The on-demand generation of pure quantum excitations is important for the operation of quantum systems, but it is particularly difficult for a system of fermions. This is because any perturbation ...affects all states below the Fermi energy, resulting in a complex superposition of particle and hole excitations. However, it was predicted nearly 20 years ago that a Lorentzian time-dependent potential with quantized flux generates a minimal excitation with only one particle and no hole. Here we report that such quasiparticles (hereafter termed levitons) can be generated on demand in a conductor by applying voltage pulses to a contact.

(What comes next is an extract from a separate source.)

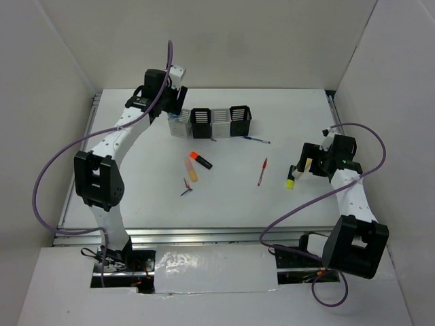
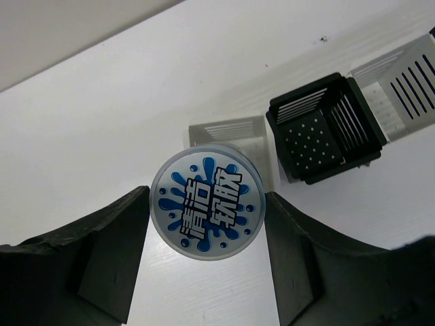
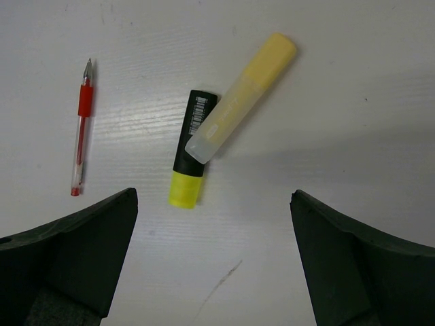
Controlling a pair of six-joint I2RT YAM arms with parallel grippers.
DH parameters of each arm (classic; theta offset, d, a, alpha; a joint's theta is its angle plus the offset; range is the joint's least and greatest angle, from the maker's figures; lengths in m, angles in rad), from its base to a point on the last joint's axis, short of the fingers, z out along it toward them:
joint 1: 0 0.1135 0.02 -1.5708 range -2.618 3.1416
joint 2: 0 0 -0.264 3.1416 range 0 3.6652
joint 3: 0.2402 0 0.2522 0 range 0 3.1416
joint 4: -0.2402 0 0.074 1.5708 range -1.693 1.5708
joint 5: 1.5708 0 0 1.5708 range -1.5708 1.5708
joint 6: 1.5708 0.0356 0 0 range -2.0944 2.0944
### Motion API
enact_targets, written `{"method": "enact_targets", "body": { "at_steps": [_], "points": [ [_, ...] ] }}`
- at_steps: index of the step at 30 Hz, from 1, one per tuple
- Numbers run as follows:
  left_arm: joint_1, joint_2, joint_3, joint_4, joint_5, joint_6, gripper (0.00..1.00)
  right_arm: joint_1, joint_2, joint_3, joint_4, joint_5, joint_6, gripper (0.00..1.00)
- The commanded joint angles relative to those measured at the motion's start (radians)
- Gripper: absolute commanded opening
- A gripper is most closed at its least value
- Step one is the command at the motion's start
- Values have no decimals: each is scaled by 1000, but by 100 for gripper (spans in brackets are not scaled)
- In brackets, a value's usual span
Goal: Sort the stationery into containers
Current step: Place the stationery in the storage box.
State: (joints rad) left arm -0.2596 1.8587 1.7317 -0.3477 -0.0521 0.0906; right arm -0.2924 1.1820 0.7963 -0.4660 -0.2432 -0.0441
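Observation:
My left gripper [image 1: 175, 107] [image 2: 206, 207] is shut on the round blue-grey disc [image 2: 206, 202] and holds it above the leftmost light grey cup [image 2: 234, 130] of the containers [image 1: 211, 122]. The black cup [image 2: 325, 132] stands beside it. My right gripper [image 1: 304, 166] [image 3: 213, 197] is open above the yellow-black highlighter [image 3: 187, 170] [image 1: 290, 180], with a pale yellow marker [image 3: 243, 92] lying across it. The thin red pen [image 3: 81, 136] [image 1: 262, 172] lies to its left. The orange-black highlighter [image 1: 201, 160], peach marker [image 1: 192, 170], tiny red-blue piece [image 1: 187, 189] and thin blue pen [image 1: 256, 140] lie on the table.
White walls enclose the table on the left, back and right. A metal rail [image 1: 204, 234] runs along the near edge. Purple cables [image 1: 51, 170] loop beside both arms.

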Motion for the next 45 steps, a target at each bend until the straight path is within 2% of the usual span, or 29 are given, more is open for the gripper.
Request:
{"method": "enact_targets", "body": {
  "at_steps": [1, 22, 39, 45],
  "points": [
    [-13, 22, 78, 102, -32, 35, 0, 6, 5, 3, 41, 4, 9, 100],
    [-32, 120, 80, 171, -75, 77, 0, 6, -1, 0, 33, -2, 9, 100],
    [-44, 172, 117, 88, -150, -37, 0, 6, -4, 1, 30, -5, 7, 100],
    [-23, 177, 120, 56, -112, -81, 3, 6, -1, 1, 32, -7, 7, 100]
  ]
}}
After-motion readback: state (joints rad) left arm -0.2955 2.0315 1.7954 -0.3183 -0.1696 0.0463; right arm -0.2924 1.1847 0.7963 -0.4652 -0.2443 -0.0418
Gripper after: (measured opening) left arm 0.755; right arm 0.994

Partitioning the excitations with an electronic beam splitter generates a current noise that we use to measure their number. Minimal-excitation states are observed for Lorentzian pulses, whereas for other pulse shapes there are significant contributions from holes. Further identification of levitons is provided in the energy domain with shot-noise spectroscopy, and in the time domain with electronic Hong-Ou-Mandel noise correlations. The latter, obtained by colliding synchronized levitons on a beam splitter, exemplifies the potential use of levitons for quantum information: using linear electron quantum optics in ballistic conductors, it is possible to imagine flying-qubit operation in which the Fermi statistics are exploited to entangle synchronized electrons emitted by distinct sources. Compared with electron sources based on quantum dots, the generation of levitons does not require delicate nanolithography, considerably simplifying the circuitry for scalability. Levitons are not limited to carrying a single charge, and so in a broader context n-particle levitons could find application in the study of full electron counting statistics. But they can also carry a fraction of charge if they are implemented in Luttinger liquids or in fractional quantum Hall edge channels; this allows the study of Abelian and non-Abelian quasiparticles in the time domain. Finally, the generation technique could be applied to cold atomic gases, leading to the possibility of atomic levitons.